The RoX® (Ring Of Switches) Bus Architecture

A high performance and seamless expansion pathway
from Fast Ethernet to Gigabit Ethernet systems

Download the entire white paper.

RoX Architectural Objectives:

When Allayer decided to create an entirely new architecture for the Allayer Ethernet switch set, the engineering and marketing team set the following objectives:

  • A scalable inter-chip architecture that could economically address the high performance Ethernet switch market especially the "pizza box" type application. A typical configuration of this switch type would be 24 ports of Fast Ethernet with 2 Gigabit Ethernet ports.
  • The architecture must address the low cost unmanaged applications as well as managed applications.
  • Support for WAN access
  • Gigabit switch application support
  • Future support for Layer3 switching upgrades
  • Cost effective at all configuration and port sizes
  • Supportive of stackable system designs
  • Technology friendly (in printed circuit design and semiconductor process)

    When the first RoX bus devices were introduced in early 1998, the concept of the RoX bus was quickly proven in the field with numerous systems using the AL100 as the basis of an expandable Fast Ethernet switching family. With the recent introduction of the RoX-compatible AL1000 Gigabit Switching IC, the architecture has now been shown to be up to the rest of the task: it is now a high performance, scalable inter-chip architecture that can support Ethernet, Fast Ethernet and Gigabit Ethernet switching systems in all configurations.

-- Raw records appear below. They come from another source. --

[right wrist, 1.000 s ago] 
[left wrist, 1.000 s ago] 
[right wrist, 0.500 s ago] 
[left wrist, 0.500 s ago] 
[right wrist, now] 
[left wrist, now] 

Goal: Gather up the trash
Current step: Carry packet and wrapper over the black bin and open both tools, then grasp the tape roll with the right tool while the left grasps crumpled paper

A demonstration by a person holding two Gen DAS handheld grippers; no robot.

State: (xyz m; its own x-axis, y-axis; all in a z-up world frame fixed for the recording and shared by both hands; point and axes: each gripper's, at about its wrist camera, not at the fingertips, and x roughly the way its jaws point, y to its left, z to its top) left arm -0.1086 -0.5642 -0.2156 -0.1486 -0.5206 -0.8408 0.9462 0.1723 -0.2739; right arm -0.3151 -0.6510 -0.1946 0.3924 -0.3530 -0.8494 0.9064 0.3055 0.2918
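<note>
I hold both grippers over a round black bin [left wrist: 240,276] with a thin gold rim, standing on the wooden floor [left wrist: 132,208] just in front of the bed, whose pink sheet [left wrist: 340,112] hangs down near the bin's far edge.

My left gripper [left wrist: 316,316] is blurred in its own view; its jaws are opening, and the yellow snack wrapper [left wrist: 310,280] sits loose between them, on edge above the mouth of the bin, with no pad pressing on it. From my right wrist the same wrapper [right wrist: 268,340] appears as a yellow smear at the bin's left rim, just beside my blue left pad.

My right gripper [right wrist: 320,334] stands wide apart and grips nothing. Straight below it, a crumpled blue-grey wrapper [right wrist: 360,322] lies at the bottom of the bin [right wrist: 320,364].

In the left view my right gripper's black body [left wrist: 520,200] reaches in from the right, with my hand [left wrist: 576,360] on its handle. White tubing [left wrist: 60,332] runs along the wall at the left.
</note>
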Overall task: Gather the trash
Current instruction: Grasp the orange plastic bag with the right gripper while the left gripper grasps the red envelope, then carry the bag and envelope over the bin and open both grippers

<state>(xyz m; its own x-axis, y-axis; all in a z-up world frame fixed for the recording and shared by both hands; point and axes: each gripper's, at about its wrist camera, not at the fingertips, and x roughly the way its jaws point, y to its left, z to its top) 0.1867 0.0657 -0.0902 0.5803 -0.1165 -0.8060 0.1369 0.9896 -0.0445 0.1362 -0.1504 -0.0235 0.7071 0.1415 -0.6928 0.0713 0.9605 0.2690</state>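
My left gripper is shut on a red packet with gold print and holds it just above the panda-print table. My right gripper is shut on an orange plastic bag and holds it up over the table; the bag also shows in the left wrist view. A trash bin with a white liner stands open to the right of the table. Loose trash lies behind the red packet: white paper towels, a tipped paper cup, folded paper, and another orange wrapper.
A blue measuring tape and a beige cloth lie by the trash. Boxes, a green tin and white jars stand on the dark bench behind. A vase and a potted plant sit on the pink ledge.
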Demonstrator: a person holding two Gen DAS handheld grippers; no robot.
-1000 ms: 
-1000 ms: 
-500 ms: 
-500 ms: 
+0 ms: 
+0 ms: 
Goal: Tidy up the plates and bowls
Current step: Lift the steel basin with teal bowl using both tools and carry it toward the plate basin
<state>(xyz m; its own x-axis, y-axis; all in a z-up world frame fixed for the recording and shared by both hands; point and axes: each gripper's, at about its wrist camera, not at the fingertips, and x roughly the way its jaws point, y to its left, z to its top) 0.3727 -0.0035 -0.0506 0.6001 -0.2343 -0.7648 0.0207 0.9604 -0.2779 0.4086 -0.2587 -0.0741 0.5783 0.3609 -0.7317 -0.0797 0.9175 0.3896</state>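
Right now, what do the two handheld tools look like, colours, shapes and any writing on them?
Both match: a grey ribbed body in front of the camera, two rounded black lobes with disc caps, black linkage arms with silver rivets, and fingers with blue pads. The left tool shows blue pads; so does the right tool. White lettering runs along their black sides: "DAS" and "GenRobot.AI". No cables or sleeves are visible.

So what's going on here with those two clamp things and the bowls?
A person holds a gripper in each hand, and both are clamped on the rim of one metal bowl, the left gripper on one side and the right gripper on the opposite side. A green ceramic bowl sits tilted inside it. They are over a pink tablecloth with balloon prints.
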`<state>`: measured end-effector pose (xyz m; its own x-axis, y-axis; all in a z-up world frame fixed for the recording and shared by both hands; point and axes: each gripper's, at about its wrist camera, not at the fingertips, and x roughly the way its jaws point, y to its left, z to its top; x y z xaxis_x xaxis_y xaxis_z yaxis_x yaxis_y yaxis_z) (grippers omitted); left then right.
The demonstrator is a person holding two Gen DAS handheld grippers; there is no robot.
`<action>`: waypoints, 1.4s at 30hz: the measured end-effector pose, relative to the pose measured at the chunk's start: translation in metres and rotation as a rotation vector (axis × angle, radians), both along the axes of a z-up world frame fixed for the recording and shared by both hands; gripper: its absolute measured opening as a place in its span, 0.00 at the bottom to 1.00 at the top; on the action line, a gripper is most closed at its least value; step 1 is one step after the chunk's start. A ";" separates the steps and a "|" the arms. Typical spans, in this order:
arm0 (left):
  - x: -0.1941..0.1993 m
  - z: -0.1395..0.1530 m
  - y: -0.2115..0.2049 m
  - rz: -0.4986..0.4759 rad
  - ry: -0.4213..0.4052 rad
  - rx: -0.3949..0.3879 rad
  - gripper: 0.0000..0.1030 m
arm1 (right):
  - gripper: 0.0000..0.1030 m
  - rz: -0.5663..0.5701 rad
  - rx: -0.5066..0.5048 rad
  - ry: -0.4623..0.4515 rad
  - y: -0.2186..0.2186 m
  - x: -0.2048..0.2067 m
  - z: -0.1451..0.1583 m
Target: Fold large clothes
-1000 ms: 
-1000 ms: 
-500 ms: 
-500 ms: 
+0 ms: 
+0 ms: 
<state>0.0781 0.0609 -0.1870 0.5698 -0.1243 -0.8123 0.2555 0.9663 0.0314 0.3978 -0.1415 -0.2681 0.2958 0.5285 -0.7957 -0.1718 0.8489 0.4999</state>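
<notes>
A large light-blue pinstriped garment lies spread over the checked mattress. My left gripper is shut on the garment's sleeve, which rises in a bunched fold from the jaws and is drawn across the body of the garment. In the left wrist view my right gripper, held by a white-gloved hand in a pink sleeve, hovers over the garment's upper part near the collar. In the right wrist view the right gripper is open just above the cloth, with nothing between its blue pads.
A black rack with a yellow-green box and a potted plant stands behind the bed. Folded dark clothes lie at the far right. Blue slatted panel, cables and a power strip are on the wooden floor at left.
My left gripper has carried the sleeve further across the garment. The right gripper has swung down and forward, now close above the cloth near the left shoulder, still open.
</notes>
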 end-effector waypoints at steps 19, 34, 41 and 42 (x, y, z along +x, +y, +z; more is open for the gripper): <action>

    Architectural Analysis

    Why RoX? A simple analysis of real-world issues in the design of high performance and scalable switching systems shows some of the pluses and minuses of the various commercially available (and soon to be available) approaches.

    Shared Memory

    Shared memory approaches depend upon a central switch engine to provide high-speed interconnection to all ports. It must examine each packet to determine its routing. Unfortunately this approach requires a very high memory bandwidth and a fairly high overhead even for small systems. Worst of all, as the number of ports increase, the cost of the central memory becomes prohibitive because the memory must get larger and much faster. The disadvantages include:

  • High fixed cost on switching core

    Shared memory switch designs require a large amount of memory. In addition, the switch core must be fast enough to handle additional port traffic as number of ports increased. The initial low port count of expandable systems have to include the expensive high bandwidth memory system to accommodate future possible port increases. This makes the cost of the switch core a fairly high fixed cost and thus, it is not cost effective at a low port count.

  • Memory bandwidth bottlenecks

    The memory bandwidth requirement grows rapidly as the number of ports increase. At a high port count, the bandwidth requirement becomes unreasonably high.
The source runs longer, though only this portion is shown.